Deux films ont ponctué cette 1ere demi-journée. Le film sur Carglass, un des opus de la mise à mort du travail a entrainé quelques réactions épidermiques de la salle. Le sujet plus difficile du suicide avec le témoignage combatif de la veuve d’un salarié de France Telecom qui s’est immolé par le feu il y a 4 ans, film vibrant mais déterminé réalisé par Gilbert Hanna, a interpellé chacune et chacun sur cette terrible réalité. Denis Grabot psychologue spécialisé sur les questions de suicide est intervenu ainsi que Marie Pascual sur les symptômes allant de la boule au ventre jusqu’au burn-out.L’après-midi a été principalement consacré aux 3 ateliers : « le scandale des centres d’appels, télé performance et open-space », « le CHSCT lieu de débats d’experts ou contre-pouvoir », et « le lean management et le benchmarking ».

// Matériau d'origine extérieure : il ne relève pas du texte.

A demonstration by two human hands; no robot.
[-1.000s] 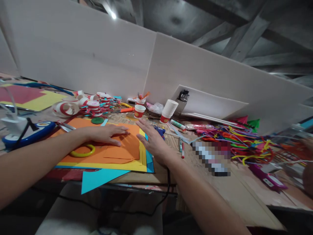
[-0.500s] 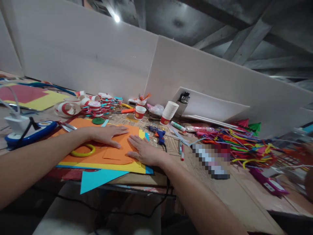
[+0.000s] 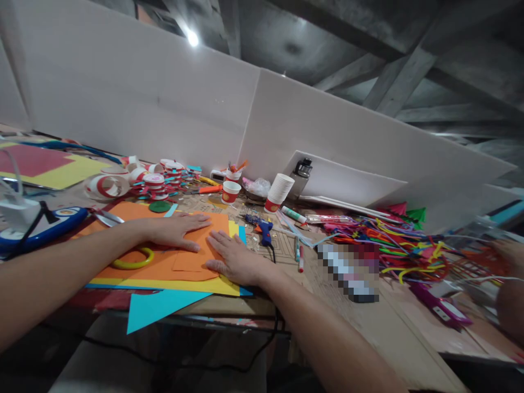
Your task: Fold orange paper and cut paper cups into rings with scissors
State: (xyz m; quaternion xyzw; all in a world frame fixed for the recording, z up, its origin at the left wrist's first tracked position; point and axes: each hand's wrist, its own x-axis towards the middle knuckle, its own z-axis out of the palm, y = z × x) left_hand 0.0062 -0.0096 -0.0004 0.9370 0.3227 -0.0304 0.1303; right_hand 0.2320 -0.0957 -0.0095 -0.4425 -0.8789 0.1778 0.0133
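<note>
My left hand (image 3: 178,229) lies flat, fingers stretched out, on a folded piece of orange paper (image 3: 192,254). My right hand (image 3: 231,256) lies flat beside it, palm down on the same orange piece near its right edge. Under the piece lie a bigger orange sheet (image 3: 123,262), a yellow sheet (image 3: 172,285) and a blue sheet (image 3: 159,308) that sticks out over the table's front edge. A yellow ring (image 3: 133,258) rests on the orange sheet below my left wrist.
A blue glue gun (image 3: 265,229) lies right of my right hand. Behind stand paper cups (image 3: 279,192), a red-and-white cup (image 3: 230,192) and cut cup rings (image 3: 155,177). Pipe cleaners (image 3: 388,240) pile at right. Another person's hand (image 3: 510,251) shows at the far right.
My right hand came down from hovering above the glue gun and now lies flat on the orange paper beside my left hand. The left hand stayed put.
</note>
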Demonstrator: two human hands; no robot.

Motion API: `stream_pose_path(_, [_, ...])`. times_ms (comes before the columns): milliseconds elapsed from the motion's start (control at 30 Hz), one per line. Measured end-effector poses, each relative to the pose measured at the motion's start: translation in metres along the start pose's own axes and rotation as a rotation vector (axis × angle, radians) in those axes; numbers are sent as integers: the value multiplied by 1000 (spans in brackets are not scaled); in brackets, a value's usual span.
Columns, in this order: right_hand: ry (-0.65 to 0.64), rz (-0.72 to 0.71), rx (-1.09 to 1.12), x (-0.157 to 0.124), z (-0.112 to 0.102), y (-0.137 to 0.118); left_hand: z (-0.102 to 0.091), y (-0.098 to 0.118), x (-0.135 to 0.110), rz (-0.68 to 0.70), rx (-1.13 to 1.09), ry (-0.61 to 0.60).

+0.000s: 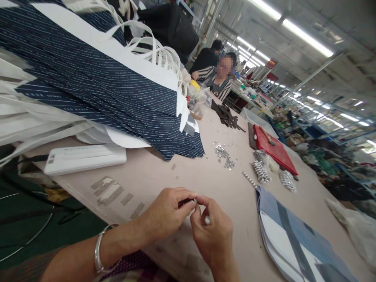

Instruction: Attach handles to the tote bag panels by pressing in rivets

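Observation:
My left hand (166,211) and my right hand (216,231) meet above the near part of the table, fingertips touching. Both are closed in a pinch. A tiny silvery piece (195,200) shows at the left thumb tip, between the hands; its exact kind is too small to tell. Out of the curled fingers of my right hand pokes a white rounded end (207,220); the rest of that thing is hidden. Beyond the hands, small shiny metal pieces (223,156) lie scattered in a loose pile on the table (188,176).
Dark blue striped fabric pieces (117,90) with white straps are stacked at left, beside a white power strip (85,158). At right lie a blue-and-white folded stack (293,231), striped cord bundles (261,171) and a red folder (276,149). Dark strips (226,115) and a seated person are farther back.

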State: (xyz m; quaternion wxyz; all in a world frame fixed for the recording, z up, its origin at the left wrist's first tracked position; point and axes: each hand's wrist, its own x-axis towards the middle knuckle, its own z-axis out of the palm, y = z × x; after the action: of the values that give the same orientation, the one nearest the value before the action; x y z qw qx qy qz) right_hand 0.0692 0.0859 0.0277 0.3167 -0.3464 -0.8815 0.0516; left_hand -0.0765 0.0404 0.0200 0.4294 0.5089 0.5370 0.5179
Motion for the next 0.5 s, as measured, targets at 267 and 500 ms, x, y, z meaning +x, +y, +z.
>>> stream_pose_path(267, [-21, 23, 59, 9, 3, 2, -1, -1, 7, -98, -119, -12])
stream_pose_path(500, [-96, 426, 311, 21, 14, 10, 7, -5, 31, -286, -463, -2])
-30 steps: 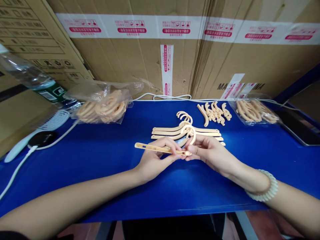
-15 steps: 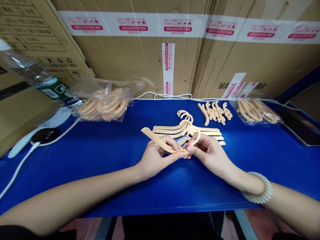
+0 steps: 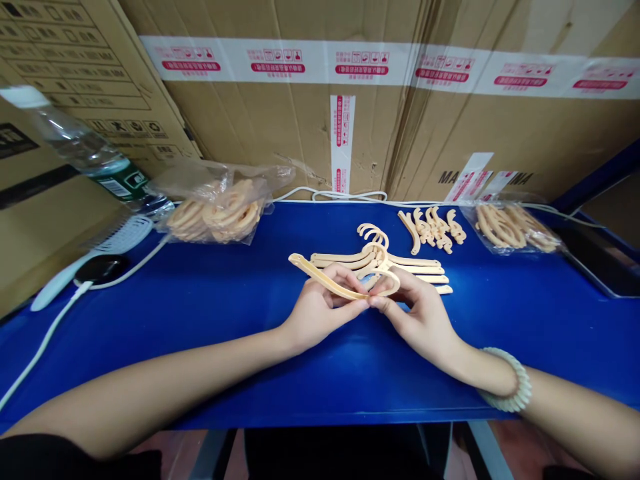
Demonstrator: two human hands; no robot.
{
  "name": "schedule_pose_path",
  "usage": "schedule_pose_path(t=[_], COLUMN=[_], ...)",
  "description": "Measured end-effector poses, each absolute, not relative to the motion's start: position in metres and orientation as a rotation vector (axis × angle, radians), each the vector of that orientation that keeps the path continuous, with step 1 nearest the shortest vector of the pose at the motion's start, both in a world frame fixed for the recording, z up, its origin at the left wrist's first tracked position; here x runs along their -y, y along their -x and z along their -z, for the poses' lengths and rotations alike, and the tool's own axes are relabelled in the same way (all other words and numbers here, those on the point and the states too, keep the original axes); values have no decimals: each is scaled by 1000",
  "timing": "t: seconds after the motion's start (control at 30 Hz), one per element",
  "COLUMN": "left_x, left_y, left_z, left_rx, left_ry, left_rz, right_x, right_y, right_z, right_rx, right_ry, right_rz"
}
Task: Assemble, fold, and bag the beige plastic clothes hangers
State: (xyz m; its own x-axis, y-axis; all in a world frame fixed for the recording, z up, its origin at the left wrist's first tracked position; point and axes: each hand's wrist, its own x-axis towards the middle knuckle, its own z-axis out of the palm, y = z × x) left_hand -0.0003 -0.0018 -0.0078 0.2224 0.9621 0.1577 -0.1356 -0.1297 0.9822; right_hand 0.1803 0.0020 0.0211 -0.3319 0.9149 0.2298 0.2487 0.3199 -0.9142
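Observation:
Between thumb and fingers, my left hand [image 3: 323,308] grips a beige plastic hanger arm [image 3: 320,275], its free end pointing up to the left. My right hand [image 3: 417,310] pinches a beige hanger hook [image 3: 391,283], whose curve rises above the fingers. The two pieces meet where my fingertips come together; the fingers hide whether they are joined. Just behind my hands, several beige hangers [image 3: 345,258] lie stacked on the blue table [image 3: 280,387], hooks toward the back. My hands partly cover the nearest ones.
Loose hanger pieces [image 3: 434,227] lie at the back right, beside a clear bag of parts [image 3: 500,227]. Another bag [image 3: 233,213] sits back left, near a water bottle [image 3: 90,147], a hairbrush [image 3: 120,237] and a black round device [image 3: 103,268]. Cardboard boxes [image 3: 260,127] wall the rear.
Both hands still hold the arm and hook together. The hook has tipped lower and turned in my right fingers. The view has shifted slightly.

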Motion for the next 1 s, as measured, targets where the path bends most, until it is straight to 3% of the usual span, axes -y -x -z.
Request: schedule_pose_path(t=[0.23,0.4,0.47,0.6,0.8,1.0], left_x=[-1,-1,-1,-1,-2,-1], left_y=[1,3,3,3,3,3], left_z=[5,-2,-3,-2,-1,-1], left_rx=[-823,-815,-824,-856,-850,-841], left_ry=[-1281,-1273,-1296,-1298,-1234,-1223], left_rz=[-1147,-1105,-1092,-1105,-1128,-1144], right_x=[-32,-91,-110,-124,-108,-118], right_y=[-207,-259,-273,-277,-268,-273], right_z=[-49,-53,-41,-24,-40,-25], right_rx=[2059,2376,2579,2676,2357,2633], right_ry=[922,1080,1048,956,907,954], right_rz=[-905,-59,70,-1,-106,81])
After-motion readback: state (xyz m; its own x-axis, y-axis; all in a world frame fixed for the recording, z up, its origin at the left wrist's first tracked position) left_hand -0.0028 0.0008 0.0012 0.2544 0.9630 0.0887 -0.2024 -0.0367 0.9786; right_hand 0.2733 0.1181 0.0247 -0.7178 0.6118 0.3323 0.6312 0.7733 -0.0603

De l’atelier CHSCT, il est ressorti certains constats et certaines idées maitresses : le besoin d’un retour au collectif, la vigilance inquiète des salariés. L’idée que tous étaient concernés quand il y a un problème dans un service et que l’on doit rendre compte à tous quand un problème ressort d’un service. Egalement le problème des restructurations dans les entreprises avec les baisses d’effectifs qu’elles entrainent et la détérioration des conditions de travail. Les problèmes inhérents aux CHSCT ont été évoqué tels que le délit d’entrave dont les élus sont souvent victime, les tentatives de récupération par l’employeur, les problèmes de l’après expertises, les commissions qui doivent restées dépendantes des CHSCT, le burn-out de l’élu (auquel on doit rester attentif), les actions de préventions de la CARSAT (à laquelle il faut faire appel), l’arbre des causes qui n’est pas mieux que la communication avec les salariés concernés, l’idée que le conjoint peut demander la reconnaissance en accident du travail même quand le suicide du salarié a lieu à son domicile. Des problématiques autour du fait qu’un médecin ou un inspecteur du travail qui s’implique trop est souvent muté. Différents leviers ont été évoqués : se servir du danger grave et imminent, du droit de retrait, rappel que le CHSCT peut lui-même faire une enquête.
Dans l’atelier centre d’appels et open space nous avons eu l’apport d’un camarade du Bénin qui nous a parlé de la situation du travail au Bénin en replaçant ses analyses dans le contexte historique du pays. On constate que les mêmes recettes sont utilisées partout : La précarisation du travail, l’intérêt de l’employeur à faire de l’économie d’espace, de faire de l’autorégulation, d’avoir une meilleure surveillance sur les salariés. Les conséquences de travail en open space et centres d’appels : les Arrêts de travail qui augmentent de 80%, les difficultés de concentration, différents troubles physiques qui s’expriment. Du coup le turn-over est important, la durée moyenne d’un emploi est d’1 an, les managers sont déshumanisés et intrusifs, les primes individuelles ou collectives font marcher la concurrence. Les indicateurs et les objectifs sont variables, les organisations flexibles, les plannings changent souvent, l’exigence est forte et le chantage à l’emploi et à la délocalisation est la règle. Le salarié qui ne produit pas assez est reçu individuellement mais sur la plateforme afin que tout le monde puisse voir et entendre, ce qui crée une pression supplémentaire car les incivilités au téléphone des gens appelés sont déjà la règle. Le salarié qui est dans le collimateur est victime de stratégies d’isolement et son planning est souvent changé. A la question « Que font les IRPs ? L’atelier a répondu qu’il est difficile de mener des actions syndicales avec un turn-over si important, les IRPs sont souvent les potes de la direction. Une stratégie développée pour les gens qui reçoivent les appels a été donnée : 1- Où avez-vous eu mon numéro de téléphone ? Et 2- Demander la suppression du téléphone de la liste. Au Crédit Agricole on assiste à une généralisation des open space et des accueils partagés avec les nouveaux concepts agence. A Orange, les openspace : c’est l’avenir ! On voit bien que les méthodes sont standardisées dans le monde entier. Un salarié de plateforme a scotché tout le monde en parlant de son manager qui a demandé à toute l’équipe de venir gratuitement un dimanche pour repeindre les locaux !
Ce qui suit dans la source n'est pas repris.